L’Histoire de Jeanne d’Arc revisitée : L’anneau de la discorde

Publié par Cherbal E-M le 23-04-2016, 19h24 | 61

Le retour, fin mars, de l’anneau de Jeanne d’Arc en France, suite à une vente aux enchères
organisée en Angleterre, rallume la flamme des «nationalistes», souvent ligués dans les bords extrêmes de la droite française, autant qu’il ranime les rivalités historiques entre la France et son «meilleur ennemi» l’Angleterre.

A l’œuvre l’homme politique Philippe de Villiers, ancien ministre, aux thèses proches de l’extrême droite, fondateur, en 1978 du   Puy du Fou, ce parc de loisirs à thématique historique situé en Vendée qui a servi à la récupération de l’anneau.

L’anneau a été acquis en février dernier au cours d’une vente aux enchères par le Puy du Fou, mais juste « avant son arrivée triomphale en Vendée, les Britanniques avaient adressé une mise en demeure au fondateur du parc vendéen, Philippe de Villiers», rapporte lefigaro.fr, précisant que  «deux musées anglais sont sur le point d'exiger la saisie conservatoire de l'anneau par les Douanes françaises et sa mise sous séquestre avant que l'affaire ne soit réglée devant un tribunal.»  Le Conseil national des arts britanniques  a vivement protesté auprès de l’avocat de la partie française en lui faisant notamment remarquer que «ce bijou fait partie intégrante du patrimoine anglais (...). C'est un objet à haute valeur symbolique».  L’affaire est donc entre les mains des juristes et, de l’avis de son avocat, « Philippe de Villiers encourt jusqu'à six ans de prison et une amende d'un million d'euros pour détournement de bien national », rapporte lefigaro.fr.

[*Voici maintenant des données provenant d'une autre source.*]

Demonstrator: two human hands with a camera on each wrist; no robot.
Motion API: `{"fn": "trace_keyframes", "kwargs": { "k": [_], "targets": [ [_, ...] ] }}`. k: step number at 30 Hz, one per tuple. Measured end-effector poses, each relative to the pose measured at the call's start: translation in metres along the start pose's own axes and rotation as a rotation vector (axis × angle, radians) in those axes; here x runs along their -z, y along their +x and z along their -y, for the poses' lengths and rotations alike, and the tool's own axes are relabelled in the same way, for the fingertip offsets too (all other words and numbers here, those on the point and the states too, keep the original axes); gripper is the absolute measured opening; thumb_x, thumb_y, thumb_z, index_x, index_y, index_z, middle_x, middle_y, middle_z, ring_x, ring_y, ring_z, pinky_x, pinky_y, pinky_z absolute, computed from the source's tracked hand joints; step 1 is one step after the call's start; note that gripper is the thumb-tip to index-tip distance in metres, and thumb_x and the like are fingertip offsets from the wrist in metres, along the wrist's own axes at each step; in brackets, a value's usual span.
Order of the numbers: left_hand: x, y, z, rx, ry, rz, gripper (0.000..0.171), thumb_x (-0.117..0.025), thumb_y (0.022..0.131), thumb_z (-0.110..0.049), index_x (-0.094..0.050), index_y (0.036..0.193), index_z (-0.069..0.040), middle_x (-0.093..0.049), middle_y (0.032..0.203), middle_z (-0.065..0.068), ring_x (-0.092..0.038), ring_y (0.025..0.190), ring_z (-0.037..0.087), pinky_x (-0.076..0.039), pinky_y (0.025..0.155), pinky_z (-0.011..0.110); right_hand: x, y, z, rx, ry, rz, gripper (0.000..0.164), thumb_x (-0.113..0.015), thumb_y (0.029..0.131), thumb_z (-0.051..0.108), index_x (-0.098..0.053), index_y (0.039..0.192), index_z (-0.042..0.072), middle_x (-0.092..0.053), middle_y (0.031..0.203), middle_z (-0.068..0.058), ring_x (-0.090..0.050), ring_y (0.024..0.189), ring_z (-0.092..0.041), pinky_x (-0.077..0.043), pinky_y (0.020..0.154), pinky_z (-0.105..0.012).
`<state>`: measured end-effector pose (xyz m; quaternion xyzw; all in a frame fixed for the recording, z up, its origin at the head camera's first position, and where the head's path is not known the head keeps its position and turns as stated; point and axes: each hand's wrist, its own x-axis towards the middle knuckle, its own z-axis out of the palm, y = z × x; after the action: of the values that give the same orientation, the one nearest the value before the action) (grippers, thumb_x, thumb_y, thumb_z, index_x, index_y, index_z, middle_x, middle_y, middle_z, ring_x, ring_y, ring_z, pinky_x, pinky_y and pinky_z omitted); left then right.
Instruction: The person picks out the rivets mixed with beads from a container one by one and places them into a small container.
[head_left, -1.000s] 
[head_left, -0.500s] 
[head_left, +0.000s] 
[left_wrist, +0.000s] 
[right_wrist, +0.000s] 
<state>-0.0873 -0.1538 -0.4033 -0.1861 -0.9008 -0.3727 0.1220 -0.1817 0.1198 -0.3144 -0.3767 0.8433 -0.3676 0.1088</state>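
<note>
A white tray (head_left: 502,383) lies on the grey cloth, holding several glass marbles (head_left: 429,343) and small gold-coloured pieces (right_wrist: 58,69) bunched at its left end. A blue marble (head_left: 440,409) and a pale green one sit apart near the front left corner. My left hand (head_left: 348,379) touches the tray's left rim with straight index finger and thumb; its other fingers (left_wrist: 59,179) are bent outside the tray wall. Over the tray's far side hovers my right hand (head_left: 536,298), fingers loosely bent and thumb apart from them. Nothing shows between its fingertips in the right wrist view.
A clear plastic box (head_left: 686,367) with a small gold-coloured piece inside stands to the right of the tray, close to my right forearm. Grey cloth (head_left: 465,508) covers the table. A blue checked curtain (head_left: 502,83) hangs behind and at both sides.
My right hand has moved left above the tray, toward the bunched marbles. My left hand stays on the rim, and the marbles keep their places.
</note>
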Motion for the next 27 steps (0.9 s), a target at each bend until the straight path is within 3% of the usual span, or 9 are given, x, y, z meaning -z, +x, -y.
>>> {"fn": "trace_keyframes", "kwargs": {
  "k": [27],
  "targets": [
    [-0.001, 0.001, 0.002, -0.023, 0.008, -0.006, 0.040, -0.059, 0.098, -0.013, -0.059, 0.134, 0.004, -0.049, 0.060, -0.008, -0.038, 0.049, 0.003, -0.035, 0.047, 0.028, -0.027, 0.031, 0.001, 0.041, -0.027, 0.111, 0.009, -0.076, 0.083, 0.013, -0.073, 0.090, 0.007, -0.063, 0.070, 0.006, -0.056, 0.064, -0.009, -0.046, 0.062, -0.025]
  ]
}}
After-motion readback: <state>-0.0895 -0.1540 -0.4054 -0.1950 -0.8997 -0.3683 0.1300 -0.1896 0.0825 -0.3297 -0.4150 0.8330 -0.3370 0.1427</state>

Mais, sur  le territoire français, l’affaire suscite une polémique politique, du fait notamment des insinuations à peine  voilées émises par ci par là  sur les véritables motivations de Philippe de Villiers, auquel certains attribuent des ambitions politiques pour sa personne  et un marketing pour le Puy du Fou. Pour garder «ce petit bout de la France», dit-il, il est prêt à tout pour «ne pas livrer Jeanne d’Arc une deuxième fois».

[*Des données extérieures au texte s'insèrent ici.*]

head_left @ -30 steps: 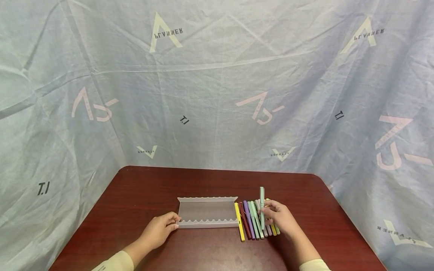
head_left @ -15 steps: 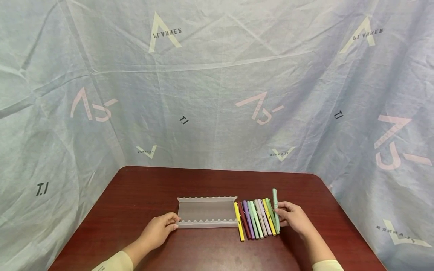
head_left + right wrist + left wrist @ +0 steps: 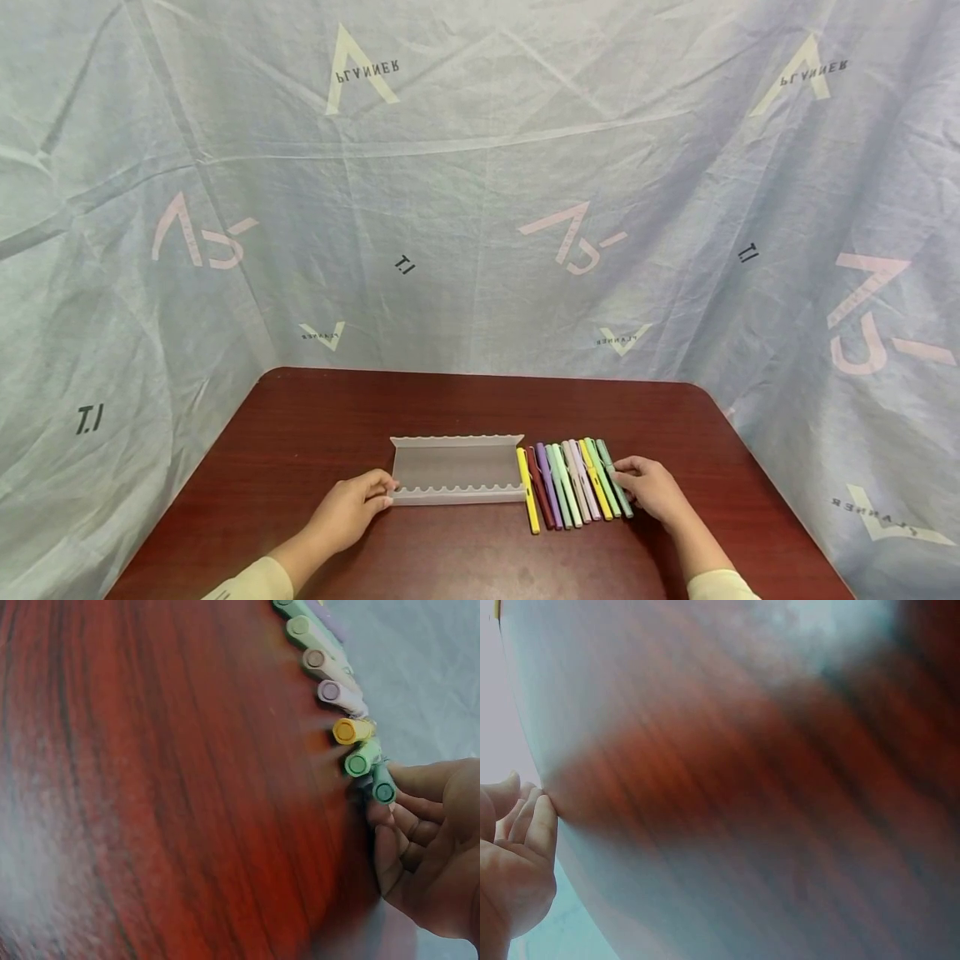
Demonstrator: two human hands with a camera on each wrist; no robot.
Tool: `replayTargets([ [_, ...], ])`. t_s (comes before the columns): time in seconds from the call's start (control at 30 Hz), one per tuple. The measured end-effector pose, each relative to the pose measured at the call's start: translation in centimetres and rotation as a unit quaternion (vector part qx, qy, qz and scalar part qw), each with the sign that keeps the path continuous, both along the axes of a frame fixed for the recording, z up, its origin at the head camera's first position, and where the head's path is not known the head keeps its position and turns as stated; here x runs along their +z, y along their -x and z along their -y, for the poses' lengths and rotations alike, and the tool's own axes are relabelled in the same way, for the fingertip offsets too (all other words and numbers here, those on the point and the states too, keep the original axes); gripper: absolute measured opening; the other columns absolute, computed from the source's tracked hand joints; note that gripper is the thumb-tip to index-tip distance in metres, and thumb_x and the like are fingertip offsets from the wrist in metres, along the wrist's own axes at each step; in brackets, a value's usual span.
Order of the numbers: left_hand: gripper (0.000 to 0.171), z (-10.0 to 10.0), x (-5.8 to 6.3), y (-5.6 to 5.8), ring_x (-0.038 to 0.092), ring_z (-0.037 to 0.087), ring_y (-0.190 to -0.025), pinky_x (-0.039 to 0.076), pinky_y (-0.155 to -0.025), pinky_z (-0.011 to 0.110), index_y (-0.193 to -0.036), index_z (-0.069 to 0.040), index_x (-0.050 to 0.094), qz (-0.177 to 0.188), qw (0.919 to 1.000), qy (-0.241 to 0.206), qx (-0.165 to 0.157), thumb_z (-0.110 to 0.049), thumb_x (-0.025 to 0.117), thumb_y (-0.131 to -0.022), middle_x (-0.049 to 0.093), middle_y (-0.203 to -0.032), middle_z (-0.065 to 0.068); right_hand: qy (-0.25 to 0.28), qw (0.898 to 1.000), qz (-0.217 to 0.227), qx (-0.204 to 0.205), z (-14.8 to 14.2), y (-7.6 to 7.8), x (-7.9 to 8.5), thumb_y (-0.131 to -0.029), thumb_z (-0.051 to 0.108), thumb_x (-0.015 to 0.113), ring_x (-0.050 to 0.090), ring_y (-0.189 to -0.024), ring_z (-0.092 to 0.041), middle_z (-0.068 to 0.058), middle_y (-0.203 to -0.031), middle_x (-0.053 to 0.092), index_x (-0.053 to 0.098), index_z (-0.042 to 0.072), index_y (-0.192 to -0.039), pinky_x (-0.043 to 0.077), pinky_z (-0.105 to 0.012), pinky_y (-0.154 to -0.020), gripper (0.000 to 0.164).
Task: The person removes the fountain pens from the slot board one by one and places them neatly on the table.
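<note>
A pale, translucent pen tray [image 3: 459, 497] with scalloped rims lies on the table. My left hand [image 3: 352, 510] holds its left end, thumb and fingertips at the near corner; in the left wrist view that hand [image 3: 521, 855] shows at the left edge, the tray barely visible. To the tray's right lies a row of capped pens in yellow, dark red, purple, greens and pinks. At the row's right end my right hand [image 3: 654, 490] pinches a dark green pen [image 3: 384, 784], lying beside a light green pen [image 3: 363, 759]. The yellow pen [image 3: 528, 492] is nearest the tray.
The dark red wooden table [image 3: 450, 558] has rounded far corners. Grey fabric sheets [image 3: 480, 208] with printed letters hang behind it and along both sides.
My right hand has carried the dark green pen from over the row to its right end and lowered it onto the table. My left hand stays at the tray.
</note>
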State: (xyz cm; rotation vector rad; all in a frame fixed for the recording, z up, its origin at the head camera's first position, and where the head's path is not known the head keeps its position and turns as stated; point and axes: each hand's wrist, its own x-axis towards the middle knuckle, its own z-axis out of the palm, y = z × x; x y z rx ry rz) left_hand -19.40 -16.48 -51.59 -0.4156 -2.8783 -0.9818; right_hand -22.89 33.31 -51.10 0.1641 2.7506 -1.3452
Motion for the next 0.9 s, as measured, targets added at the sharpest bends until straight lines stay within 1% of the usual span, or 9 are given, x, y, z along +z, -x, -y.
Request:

Dans une chronique publiée sur le site lefigaro.fr, Alban Gérard, fondateur des Gavroches, estime qu’avec cet épisode, «un souffle mystérieux est à l'œuvre. L'histoire rêvée d'une France lointaine retrouve pour quelques heures un peu de son panache! »
Le journaliste du site du quotidien lemonde.fr,  moins emballé par cet événement jugé, dans une tribune intitulée «Comment Philipe de Villers  récupère le mythe de Jeanne d’Arc», comme une opportunité pour revenir sur l’histoire complexe de Jeanne d’Arc.  

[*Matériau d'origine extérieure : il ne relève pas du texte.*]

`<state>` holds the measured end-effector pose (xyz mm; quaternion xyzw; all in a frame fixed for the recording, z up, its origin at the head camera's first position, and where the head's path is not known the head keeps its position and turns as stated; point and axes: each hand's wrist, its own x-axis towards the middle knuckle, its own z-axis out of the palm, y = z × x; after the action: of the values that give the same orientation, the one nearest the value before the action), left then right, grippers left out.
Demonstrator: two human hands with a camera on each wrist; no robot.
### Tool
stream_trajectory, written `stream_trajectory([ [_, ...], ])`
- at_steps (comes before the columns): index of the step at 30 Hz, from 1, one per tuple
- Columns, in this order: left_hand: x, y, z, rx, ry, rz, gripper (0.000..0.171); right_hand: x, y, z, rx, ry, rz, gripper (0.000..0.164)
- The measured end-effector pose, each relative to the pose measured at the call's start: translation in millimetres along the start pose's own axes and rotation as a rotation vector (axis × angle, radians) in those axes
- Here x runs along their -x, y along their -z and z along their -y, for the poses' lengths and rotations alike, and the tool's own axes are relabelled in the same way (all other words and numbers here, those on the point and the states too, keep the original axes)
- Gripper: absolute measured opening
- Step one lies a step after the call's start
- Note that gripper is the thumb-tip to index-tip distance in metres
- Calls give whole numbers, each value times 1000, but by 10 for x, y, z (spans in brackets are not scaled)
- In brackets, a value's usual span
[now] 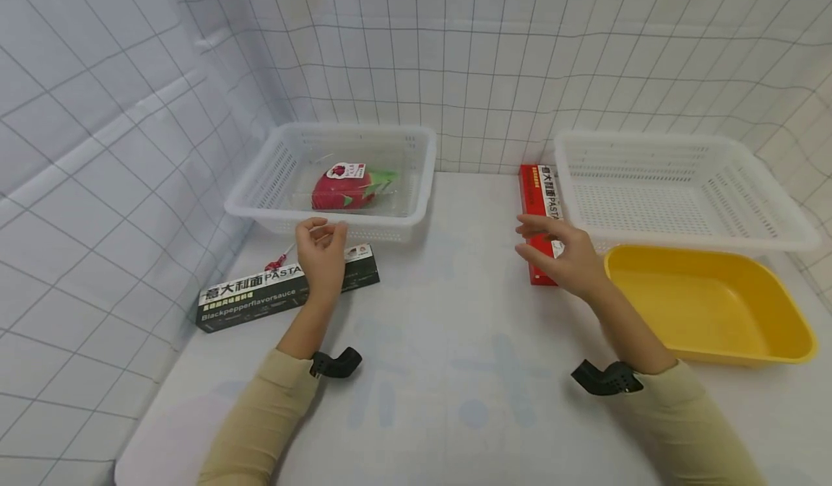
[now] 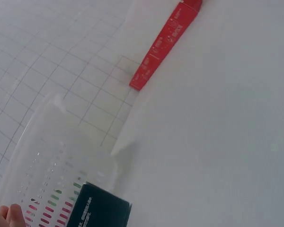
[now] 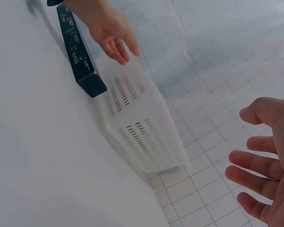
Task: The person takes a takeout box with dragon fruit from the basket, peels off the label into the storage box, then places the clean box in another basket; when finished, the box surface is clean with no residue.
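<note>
My left hand (image 1: 321, 258) hovers at the front rim of the left white basket (image 1: 416, 220), its fingers loosely bent and nothing seen between them. In the head view it overlaps a black pasta box (image 1: 253, 298) labelled black pepper flavor sauce, lying slanted before that basket. Inside the basket is a pink dragon fruit (image 1: 328, 193) in clear packaging. On the right, my right hand (image 1: 565, 258) has its fingers apart and holds nothing. It partly covers a red pasta box (image 1: 534, 190) beside the right white basket. The right wrist view shows those spread fingers (image 3: 255, 165).
The right white basket (image 1: 637, 204) stands at the back right, with a yellow tub (image 1: 708, 313) before it. A small red thing (image 1: 276, 263) with a thin pale stick lies behind the black box. Grid-patterned white sheeting (image 1: 481, 53) rises behind and at the sides.
</note>
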<state>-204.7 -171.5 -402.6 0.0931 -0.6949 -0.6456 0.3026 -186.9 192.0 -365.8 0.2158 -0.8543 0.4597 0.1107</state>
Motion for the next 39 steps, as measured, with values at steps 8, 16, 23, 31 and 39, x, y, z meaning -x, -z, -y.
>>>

« En effet, depuis plusieurs décennies, nombre de professionnels de la recherche historique, comme Colette Beaune, Olivier Bouzy, Philippe Contamine, Gerd Krumeich, ont donné une vision plus complexe de Jeanne d’Arc. Etait-elle une patriote?», s’interrogent-ils, avant de souligner que «le travail des historiens a abouti à la création, en 2015, avec l’aide de fonds publics, de l’Historial Jeanne d’Arc à Rouen.

Ce lieu, loin de promouvoir une vision nationaliste, s’attache au contraire à éduquer tous les publics à la complexité du personnage de Jeanne d’Arc, et aux nombreuses utilisations mémorielles et politiques dont elle a été l’objet. Un projet irréconciliable avec celui défendu par le Puy du Fou». Dans un droit de réponse exercé suite à cette tribune, de Villiers dément toutes les accusations de récupération, avant de conclure par  «ce  curieux contraste : dans les hautes sphères, on fait la moue mais devant l’anneau, on fait la queue».